A laugh from the doorway startled us. Paul Tichlorne was standing there, a smile of
mockery on his lips.
"You forget, my dear Lloyd," he said.
"Forget what?"
"You forget," Paul went on--"ah, you forget the shadow."
I saw Lloyd's face drop, but he answered sneeringly, "I can carry a sunshade, you know."
Then he turned suddenly and fiercely upon him. "Look here, Paul, you'll keep out of this if
you know what's good for you."
A rupture seemed imminent, but Paul laughed good-naturedly. "I wouldn't lay fingers on
your dirty pigments. Succeed beyond your most sanguine expectations, yet you will always
fetch up against the shadow. You can't get away from it. Now I shall go on the very
opposite tack. In the very nature of my proposition the shadow will be eliminated--"
"Transparency!" ejaculated Lloyd, instantly. "But it can't be achieved."
"Oh, no; of course not." And Paul shrugged his shoulders and strolled off down the briar-
rose path.
This was the beginning of it. Both men attacked the problem with all the tremendous energy
for which they were noted, and with a rancor and bitterness that made me tremble for the
success of either. Each trusted me to the utmost, and in the long weeks of experimentation
that followed I was made a party to both sides, listening to their theorizings and witnessing
their demonstrations. Never, by word or sign, did I convey to either the slightest hint of the
other's progress, and they respected me for the seal I put upon my lips.
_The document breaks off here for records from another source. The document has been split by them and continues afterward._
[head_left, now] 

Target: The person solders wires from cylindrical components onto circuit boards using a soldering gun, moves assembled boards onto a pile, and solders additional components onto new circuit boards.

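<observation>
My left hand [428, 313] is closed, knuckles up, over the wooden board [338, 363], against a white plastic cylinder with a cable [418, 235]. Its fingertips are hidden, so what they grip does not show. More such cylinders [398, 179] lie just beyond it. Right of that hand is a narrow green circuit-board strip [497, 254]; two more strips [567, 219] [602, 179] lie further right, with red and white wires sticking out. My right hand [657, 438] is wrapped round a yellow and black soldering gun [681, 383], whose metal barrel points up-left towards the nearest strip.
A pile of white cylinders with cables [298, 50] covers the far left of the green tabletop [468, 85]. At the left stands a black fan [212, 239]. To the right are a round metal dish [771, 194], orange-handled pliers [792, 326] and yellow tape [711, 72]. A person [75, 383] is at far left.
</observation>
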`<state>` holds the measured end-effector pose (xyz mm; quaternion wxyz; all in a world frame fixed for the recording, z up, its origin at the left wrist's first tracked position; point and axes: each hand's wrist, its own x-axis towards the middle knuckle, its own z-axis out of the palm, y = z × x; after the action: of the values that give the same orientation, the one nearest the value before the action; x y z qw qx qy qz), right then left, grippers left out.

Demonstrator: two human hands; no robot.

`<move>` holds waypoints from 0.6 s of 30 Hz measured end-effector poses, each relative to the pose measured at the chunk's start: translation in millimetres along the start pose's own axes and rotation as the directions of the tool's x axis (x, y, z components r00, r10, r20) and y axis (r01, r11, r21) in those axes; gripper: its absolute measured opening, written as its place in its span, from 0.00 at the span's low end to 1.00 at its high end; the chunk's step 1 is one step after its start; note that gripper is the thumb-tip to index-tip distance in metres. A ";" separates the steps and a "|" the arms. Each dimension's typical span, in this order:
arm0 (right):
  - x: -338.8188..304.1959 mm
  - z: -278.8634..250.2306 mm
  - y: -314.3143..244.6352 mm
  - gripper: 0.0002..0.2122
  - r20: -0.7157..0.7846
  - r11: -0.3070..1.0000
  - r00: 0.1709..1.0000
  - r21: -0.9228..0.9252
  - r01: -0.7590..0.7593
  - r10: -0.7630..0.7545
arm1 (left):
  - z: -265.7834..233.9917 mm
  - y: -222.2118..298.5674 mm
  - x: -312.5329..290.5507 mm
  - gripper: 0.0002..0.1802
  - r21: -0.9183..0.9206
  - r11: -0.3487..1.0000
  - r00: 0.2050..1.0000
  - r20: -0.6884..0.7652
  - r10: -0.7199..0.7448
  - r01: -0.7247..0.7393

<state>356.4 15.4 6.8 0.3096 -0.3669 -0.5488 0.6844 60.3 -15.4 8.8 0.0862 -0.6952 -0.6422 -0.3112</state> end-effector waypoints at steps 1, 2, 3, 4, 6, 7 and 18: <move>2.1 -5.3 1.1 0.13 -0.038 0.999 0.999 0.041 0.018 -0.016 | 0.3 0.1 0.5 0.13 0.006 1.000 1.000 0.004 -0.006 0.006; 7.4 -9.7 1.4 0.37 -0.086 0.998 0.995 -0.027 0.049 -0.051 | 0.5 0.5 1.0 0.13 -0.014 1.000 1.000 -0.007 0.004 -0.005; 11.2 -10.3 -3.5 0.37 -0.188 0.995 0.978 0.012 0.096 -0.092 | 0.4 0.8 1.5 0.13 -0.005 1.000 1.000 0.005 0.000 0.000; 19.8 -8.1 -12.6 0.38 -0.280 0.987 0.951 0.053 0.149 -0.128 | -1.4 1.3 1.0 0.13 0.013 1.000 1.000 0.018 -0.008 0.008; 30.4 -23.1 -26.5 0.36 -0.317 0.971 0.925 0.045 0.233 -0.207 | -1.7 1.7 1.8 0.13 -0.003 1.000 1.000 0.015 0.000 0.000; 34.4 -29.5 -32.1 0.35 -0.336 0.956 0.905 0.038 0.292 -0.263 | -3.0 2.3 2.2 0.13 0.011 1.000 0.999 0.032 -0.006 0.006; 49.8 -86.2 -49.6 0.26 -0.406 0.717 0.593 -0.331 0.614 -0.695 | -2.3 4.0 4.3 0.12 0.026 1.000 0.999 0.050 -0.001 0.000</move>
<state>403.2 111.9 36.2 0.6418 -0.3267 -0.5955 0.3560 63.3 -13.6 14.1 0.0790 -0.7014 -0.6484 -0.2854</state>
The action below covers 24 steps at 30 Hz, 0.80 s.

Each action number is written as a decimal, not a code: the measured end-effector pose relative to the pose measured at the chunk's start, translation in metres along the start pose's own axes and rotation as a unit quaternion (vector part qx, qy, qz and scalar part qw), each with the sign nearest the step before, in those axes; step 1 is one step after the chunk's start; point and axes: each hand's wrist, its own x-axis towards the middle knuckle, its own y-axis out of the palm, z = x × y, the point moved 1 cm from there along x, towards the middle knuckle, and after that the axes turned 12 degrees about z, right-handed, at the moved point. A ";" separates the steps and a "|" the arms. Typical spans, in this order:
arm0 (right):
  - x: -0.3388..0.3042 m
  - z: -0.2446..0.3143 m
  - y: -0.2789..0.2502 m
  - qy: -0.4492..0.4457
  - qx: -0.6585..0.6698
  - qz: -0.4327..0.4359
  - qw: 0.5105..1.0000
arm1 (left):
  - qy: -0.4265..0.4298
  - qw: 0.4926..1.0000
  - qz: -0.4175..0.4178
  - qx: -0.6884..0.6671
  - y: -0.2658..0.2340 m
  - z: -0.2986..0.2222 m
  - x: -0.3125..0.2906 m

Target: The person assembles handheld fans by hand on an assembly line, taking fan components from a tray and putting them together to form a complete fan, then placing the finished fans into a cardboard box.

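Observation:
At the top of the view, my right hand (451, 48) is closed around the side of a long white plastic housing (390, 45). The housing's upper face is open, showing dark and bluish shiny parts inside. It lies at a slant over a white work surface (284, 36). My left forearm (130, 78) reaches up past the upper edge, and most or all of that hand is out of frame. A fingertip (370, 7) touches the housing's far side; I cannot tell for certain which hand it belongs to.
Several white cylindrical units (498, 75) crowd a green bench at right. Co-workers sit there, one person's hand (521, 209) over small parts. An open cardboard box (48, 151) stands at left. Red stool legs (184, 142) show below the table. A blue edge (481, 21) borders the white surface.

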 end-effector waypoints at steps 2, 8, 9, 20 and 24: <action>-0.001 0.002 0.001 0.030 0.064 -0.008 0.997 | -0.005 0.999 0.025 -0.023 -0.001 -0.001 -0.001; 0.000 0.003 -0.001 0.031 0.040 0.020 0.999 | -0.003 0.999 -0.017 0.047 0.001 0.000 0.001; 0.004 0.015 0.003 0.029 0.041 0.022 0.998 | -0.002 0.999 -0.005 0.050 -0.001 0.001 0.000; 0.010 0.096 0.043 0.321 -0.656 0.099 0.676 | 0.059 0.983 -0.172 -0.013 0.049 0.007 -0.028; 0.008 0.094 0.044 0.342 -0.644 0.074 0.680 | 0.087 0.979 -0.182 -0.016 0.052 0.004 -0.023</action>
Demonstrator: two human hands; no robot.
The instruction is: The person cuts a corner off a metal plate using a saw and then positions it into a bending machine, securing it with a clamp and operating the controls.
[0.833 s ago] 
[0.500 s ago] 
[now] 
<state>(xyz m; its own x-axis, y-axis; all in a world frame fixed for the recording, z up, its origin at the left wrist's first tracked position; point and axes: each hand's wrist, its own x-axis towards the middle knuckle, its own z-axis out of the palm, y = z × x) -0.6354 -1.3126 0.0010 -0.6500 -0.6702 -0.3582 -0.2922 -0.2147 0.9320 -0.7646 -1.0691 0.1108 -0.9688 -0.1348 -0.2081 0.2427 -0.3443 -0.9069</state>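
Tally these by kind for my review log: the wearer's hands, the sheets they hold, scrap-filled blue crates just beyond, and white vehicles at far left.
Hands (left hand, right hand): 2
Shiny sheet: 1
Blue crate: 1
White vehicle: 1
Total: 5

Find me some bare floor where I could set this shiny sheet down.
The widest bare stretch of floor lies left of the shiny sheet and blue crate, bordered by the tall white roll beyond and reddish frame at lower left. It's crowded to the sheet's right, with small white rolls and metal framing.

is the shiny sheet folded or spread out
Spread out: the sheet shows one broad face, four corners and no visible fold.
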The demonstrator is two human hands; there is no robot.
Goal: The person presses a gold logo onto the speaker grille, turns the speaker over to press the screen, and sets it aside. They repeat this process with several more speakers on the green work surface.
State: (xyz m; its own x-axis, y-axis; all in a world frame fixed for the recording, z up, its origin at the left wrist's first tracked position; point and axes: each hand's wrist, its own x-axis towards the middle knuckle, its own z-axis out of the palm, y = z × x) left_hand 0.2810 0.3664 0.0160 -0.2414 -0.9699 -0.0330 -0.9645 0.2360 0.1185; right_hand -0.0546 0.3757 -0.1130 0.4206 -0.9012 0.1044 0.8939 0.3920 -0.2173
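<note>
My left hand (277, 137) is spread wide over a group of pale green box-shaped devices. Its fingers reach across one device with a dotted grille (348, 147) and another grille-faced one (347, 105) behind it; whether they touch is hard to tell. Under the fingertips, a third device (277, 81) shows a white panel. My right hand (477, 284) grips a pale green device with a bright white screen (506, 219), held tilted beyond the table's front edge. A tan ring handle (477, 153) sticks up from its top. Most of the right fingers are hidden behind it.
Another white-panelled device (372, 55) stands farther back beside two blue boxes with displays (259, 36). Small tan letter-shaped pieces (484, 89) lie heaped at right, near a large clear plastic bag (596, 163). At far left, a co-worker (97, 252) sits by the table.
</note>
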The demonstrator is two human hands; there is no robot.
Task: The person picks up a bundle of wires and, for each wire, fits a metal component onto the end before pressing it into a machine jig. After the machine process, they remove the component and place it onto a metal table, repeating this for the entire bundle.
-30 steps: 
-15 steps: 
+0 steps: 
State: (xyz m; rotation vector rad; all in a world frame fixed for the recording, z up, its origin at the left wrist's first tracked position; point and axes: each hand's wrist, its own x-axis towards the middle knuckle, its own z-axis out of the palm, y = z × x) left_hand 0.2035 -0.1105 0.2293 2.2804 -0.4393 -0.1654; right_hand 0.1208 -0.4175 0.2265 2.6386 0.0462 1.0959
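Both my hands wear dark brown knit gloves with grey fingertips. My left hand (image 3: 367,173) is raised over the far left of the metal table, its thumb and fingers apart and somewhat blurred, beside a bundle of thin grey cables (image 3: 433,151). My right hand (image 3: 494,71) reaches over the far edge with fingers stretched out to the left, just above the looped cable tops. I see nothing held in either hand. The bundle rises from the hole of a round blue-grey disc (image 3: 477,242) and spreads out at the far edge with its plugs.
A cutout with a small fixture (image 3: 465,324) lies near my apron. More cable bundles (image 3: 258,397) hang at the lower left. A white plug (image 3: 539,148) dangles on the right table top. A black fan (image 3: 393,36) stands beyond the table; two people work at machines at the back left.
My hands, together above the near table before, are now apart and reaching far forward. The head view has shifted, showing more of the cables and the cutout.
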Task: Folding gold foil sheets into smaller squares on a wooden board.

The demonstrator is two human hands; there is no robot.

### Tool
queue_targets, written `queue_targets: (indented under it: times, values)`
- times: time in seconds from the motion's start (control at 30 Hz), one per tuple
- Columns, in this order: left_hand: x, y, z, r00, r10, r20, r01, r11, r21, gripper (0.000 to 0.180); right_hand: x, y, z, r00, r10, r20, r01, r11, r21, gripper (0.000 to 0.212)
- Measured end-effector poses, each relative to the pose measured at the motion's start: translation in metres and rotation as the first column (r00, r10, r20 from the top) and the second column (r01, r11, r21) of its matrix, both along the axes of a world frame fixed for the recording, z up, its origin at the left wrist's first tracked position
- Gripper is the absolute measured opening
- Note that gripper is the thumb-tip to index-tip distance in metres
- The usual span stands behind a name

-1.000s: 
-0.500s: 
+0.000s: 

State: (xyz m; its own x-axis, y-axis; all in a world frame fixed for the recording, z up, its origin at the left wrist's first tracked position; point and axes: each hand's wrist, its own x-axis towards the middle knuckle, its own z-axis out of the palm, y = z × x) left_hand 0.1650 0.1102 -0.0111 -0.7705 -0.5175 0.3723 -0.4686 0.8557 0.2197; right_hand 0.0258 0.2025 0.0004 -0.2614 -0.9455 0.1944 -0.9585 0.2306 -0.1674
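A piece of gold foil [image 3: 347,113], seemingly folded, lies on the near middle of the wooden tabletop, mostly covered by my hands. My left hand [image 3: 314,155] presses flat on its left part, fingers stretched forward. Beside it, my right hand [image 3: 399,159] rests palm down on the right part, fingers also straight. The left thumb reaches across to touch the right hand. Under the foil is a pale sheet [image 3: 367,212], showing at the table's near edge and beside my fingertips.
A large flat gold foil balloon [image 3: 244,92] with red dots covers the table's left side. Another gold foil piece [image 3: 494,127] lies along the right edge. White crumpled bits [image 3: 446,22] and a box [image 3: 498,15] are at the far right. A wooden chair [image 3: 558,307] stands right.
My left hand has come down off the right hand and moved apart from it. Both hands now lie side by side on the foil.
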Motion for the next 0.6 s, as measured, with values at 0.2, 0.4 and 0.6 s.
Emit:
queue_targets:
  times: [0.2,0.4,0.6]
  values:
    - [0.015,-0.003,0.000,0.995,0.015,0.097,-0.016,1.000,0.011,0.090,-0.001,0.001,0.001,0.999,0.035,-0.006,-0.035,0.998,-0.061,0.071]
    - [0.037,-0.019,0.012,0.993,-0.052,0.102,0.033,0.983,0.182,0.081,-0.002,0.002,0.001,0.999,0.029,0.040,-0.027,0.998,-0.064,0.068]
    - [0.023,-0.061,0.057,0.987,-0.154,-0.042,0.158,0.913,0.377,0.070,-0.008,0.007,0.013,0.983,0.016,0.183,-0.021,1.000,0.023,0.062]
Lloyd Inwood, after prolonged and unintermittent application, when the tension upon his
mind and body became too great to bear, had a strange way of obtaining relief. He attended
prize fights. It was at one of these brutal exhibitions, whither he had dragged me in order to
tell his latest results, that his theory received striking confirmation.
"Do you see that red-whiskered man?" he asked, pointing across the ring to the fifth tier of
seats on the opposite side. "And do you see the next man to him, the one in the white hat?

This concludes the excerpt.